* GOAL OF THE EXERCISE
An exact copy is needed of the lines from the one that contains "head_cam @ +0" through the final line of the data below, with pictures left out.
──────────
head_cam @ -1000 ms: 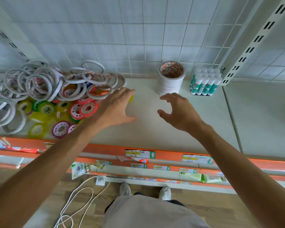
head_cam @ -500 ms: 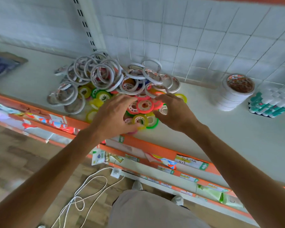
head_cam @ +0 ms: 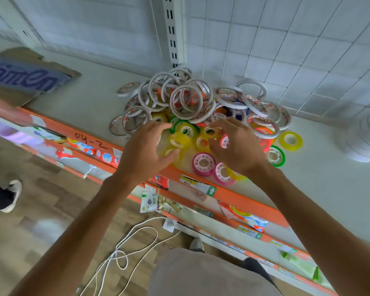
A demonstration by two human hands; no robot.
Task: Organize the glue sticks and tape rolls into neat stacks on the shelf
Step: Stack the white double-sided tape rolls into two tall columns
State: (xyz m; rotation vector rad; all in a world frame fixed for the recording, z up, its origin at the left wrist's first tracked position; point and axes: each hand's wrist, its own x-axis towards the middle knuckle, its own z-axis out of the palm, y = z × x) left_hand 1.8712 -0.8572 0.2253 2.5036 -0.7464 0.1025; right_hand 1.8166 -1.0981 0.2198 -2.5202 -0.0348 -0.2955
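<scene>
Hands (head_cam: pixel 145 150) now spread over tape pile (head_cam: pixel 192 103)

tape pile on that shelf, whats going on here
A person is sorting a loose tape pile on a white shelf. Both hands reach into its coloured small rolls: the left hand spread over a yellow roll, the right hand over the rolls beside it. Neither plainly grips anything yet. Thin white rolls are heaped behind, and a neat white stack, blurred, stands at the right. Most of the pile is unsorted.
</scene>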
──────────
* RESPONSE FOR THIS EXERCISE
head_cam @ +0 ms: 
A demonstration by two human hands; no robot.
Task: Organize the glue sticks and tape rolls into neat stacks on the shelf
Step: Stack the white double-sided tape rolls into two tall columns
State: (xyz m; rotation vector rad; all in a world frame fixed for the recording, z up, its origin at the left wrist's first tracked position; point and axes: each hand's wrist, its own x-axis towards the middle knuckle, its own z-axis out of the palm, y = z × x) left_hand 1.8712 -0.8572 0.2253 2.5036 -0.7464 0.1025; right_hand 1.8166 -1.0981 0.2198 -2.5202 -0.0348 -0.2955
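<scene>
Hands (head_cam: pixel 145 150) now spread over tape pile (head_cam: pixel 192 103)

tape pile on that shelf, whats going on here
A person is sorting a loose tape pile on a white shelf. Both hands reach into its coloured small rolls: the left hand spread over a yellow roll, the right hand over the rolls beside it. Neither plainly grips anything yet. Thin white rolls are heaped behind, and a neat white stack, blurred, stands at the right. Most of the pile is unsorted.
</scene>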

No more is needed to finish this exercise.